PEREZ17102022

MICROCUENTOS PARA PENSAR
La joyera
Tomás Corona

Monterrey.- Expandía sus negros manteles cargados de tesoros sobre las improvisadas mesas de plástico en aquel mercadito de barriada. Toda la gente, como moscas al pastel, acudía presurosa a ver las novedades que traía en su preciado cofre de fantasías doradas y plateadas.

Era increíble ver los hermosos diseños de las joyas que impactaban y deslumbraban los ojos de los ávidos compradores: anillos, pulseras, aretes, fistoles, arracadas, rosarios, collares, dijes, brazaletes, medallas, todo deslumbrante y bello y siempre a un magnífico precio. Era tan barato que nadie se explicaba por qué, pues el costo del joyel más preciado apenas llegaba a los trescientos pesos.

Como la mayoría de los clientes que las compraban eran de clase media baja, todos le debían, pues le pagaban en abonos, pero eso no le importaba, pues aun considerando esa desventaja económica obtenía jugosas ganancias. A veces, si la compra superaba los mil pesos, regalaba al comprador la alhaja que eligiera.

La gente era feliz en aquella “tierra de jauja”, hasta que un día aconteció lo inevitable, algo extraño que aún hoy la gente no ha podido explicarse.

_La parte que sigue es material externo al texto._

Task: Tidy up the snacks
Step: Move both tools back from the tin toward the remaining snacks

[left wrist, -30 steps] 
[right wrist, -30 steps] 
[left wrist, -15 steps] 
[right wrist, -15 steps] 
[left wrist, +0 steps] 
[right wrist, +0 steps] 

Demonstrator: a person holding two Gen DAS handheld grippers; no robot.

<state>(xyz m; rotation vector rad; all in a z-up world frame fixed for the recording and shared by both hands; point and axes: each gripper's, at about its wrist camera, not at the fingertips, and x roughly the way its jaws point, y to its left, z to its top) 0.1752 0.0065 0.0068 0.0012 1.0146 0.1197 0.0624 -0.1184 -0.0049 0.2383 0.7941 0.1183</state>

Una mañana de domingo que los clientes la esperaban, ávidos como siempre, como si el lujo fuera una necesidad y el colgarse o ponerse en el cuerpo pendejada y media de aditamentos onerosos te hiciera más completo y feliz.

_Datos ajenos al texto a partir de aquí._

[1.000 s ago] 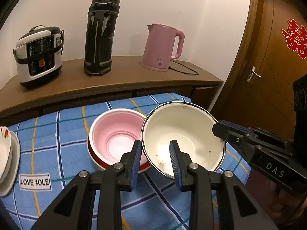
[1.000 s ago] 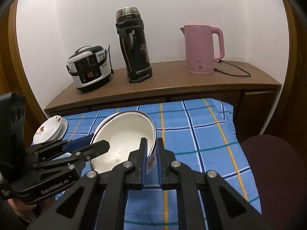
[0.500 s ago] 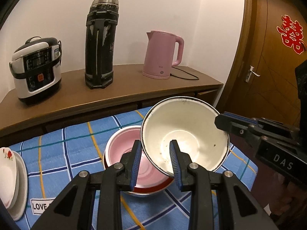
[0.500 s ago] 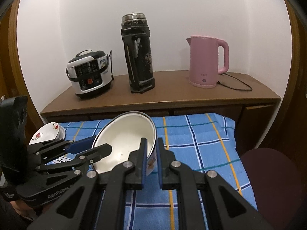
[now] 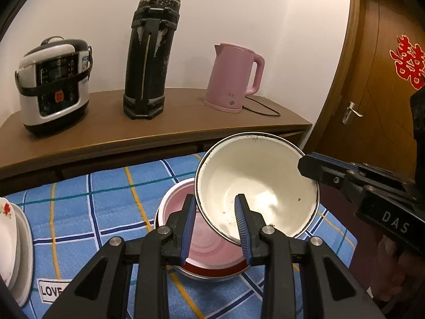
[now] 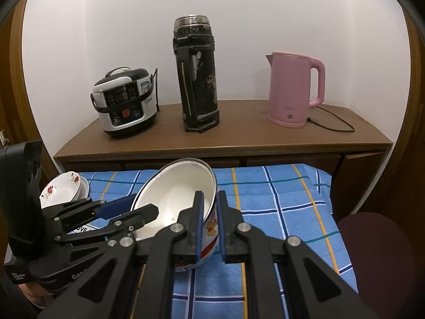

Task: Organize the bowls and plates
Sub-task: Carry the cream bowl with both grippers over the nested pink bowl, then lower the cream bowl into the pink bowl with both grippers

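A white enamel bowl [image 5: 255, 180] with a dark rim and a cartoon print on its side hangs tilted in the air above a pink bowl [image 5: 209, 242] that sits on the blue checked cloth. My right gripper [image 6: 210, 223] is shut on the white bowl's wall [image 6: 172, 194]. My left gripper [image 5: 215, 226] straddles the bowl's near rim with its jaws apart; I cannot tell whether the pads touch it. White flowered plates [image 5: 10, 242] are stacked at the left edge, also seen in the right wrist view [image 6: 62, 190].
A wooden sideboard [image 5: 159, 133] behind the table carries a rice cooker [image 5: 53, 85], a tall black flask [image 5: 150, 55] and a pink kettle [image 5: 235, 79] with its cord. A wooden door [image 5: 372, 79] stands at the right. A dark red seat [image 6: 374, 250] is at the table's right.
The white bowl has been lifted off the cloth, carried left over the pink bowl and tilted further. Both grippers rose with it.
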Demonstrator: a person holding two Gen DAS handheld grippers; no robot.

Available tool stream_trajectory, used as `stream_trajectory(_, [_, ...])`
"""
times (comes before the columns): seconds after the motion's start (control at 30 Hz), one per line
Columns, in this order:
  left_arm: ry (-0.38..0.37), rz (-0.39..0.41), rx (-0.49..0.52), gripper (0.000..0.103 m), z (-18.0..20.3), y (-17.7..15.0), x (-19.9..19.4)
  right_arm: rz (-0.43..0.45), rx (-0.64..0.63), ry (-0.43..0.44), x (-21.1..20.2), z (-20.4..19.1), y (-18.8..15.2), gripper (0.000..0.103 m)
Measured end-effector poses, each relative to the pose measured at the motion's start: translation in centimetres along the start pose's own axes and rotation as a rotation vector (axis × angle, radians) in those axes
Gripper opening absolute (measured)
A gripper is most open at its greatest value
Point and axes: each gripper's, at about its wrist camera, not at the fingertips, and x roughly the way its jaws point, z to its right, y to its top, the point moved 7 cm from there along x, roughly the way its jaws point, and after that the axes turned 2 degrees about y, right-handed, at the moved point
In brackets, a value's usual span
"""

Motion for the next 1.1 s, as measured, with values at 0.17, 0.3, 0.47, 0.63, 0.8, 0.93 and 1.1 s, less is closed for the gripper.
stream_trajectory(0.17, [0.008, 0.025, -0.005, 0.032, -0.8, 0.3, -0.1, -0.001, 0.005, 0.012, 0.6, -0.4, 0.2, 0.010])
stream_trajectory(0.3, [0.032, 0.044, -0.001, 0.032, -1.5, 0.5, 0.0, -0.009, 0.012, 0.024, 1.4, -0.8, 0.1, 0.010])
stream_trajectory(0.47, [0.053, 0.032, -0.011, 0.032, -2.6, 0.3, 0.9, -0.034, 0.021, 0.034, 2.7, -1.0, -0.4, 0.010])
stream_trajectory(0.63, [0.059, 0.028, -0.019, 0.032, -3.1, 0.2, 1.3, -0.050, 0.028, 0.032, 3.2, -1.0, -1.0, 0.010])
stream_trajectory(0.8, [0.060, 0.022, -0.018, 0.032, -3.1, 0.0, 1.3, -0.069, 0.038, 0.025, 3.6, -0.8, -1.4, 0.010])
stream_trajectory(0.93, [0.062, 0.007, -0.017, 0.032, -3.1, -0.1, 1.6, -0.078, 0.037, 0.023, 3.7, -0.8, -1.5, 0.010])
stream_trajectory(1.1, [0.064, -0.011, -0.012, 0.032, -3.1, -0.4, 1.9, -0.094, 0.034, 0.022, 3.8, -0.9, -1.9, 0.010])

La joyera nunca llegó al lugar de la vendimia y se formularon en torno a ella varios mitos urbanos: que si la secuestraron, que la vieron huir con un montón de maletas cargadas de joyería, que era esposa de un narcotraficante, que secuestraba gente y la vendía y le pagaban con costalitos con oro que su marido convertía en objetos preciosos, que las joyas que vendía eran robadas, que traficaba con órganos de niños, que había sido heredera de una gran fortuna pero desdeñó la vida de ricachona… En fin, la verdad es que nunca volvió y lo peor del caso es que mi mujer le quedó a deber ¡mil quinientos pesos!